From @Whoodaatt: Who do you think will be the starting QB for LSU next season?
I'm really curious to see the college career of early enrollee Brandon Harris unfold. The Louisiana native's rise is incorporated a little into my upcoming quarterback book, so I've spent some time around him and talked to folks who've worked with him. His arm is fantastic and his body has really developed quite a bit over the past year as he's matured.
I know LSU OC Cam Cameron is very, very excited about Harris. That said. Anthony Jennings also is gifted and more seasoned. My hunch is Jennings begins the season as the starter--the Tigers have a challenging opener against Wisconsin in Houston, but that Harris also plays.

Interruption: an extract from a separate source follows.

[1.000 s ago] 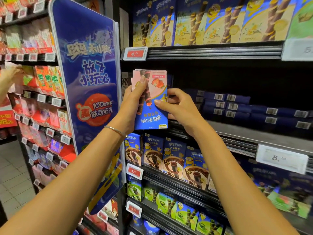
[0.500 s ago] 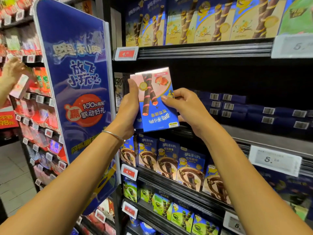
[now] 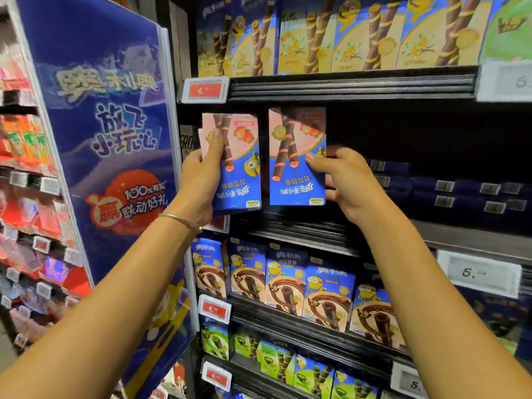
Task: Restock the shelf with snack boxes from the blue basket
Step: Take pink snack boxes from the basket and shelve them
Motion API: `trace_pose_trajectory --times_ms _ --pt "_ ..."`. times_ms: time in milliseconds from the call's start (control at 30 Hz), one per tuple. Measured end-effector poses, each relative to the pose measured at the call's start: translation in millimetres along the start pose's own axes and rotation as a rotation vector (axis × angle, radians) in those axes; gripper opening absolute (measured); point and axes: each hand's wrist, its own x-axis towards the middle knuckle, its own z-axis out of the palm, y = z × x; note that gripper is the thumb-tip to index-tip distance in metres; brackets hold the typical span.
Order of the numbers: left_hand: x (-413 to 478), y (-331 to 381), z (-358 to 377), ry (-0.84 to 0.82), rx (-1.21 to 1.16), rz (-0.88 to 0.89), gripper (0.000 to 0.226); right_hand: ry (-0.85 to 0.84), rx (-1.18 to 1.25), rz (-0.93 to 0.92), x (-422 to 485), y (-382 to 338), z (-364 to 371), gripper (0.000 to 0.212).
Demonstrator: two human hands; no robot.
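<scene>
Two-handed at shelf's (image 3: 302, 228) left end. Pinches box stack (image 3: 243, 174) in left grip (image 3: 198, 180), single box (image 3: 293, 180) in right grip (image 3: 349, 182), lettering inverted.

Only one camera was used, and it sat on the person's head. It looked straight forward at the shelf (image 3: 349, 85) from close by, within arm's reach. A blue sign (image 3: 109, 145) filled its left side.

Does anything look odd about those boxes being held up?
Yes. The stack in the left hand and the single box in the right hand are upside down: their lettering reads inverted near the bottom, while the chocolate boxes one shelf below show it upright on top.
</scene>
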Motion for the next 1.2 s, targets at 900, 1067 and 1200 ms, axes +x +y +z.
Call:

After the game against the Badgers, LSU has four consecutive home games with only a Sept. 20 visit from Miss. State being much of a contest before back-to-back road trips to very hostile environments (Auburn and Gainesville).
I could see Harris taking over the starting job by midseason, but maybe I'm not giving Jennings enough credit here. It's also tricky in that the new QB will have to come in without the luxury of having two stud wideouts (Odell Beckham Jr. and Jarvis Landry) to lean on.
From @DylanDay06: Who plays in the Pac-12 title game this year?
My prediction is it'll be UCLA at Oregon and the Ducks, with the best offense in the country--led by the guy I think will take home the Heisman this year Marcus Mariota--will win the conference.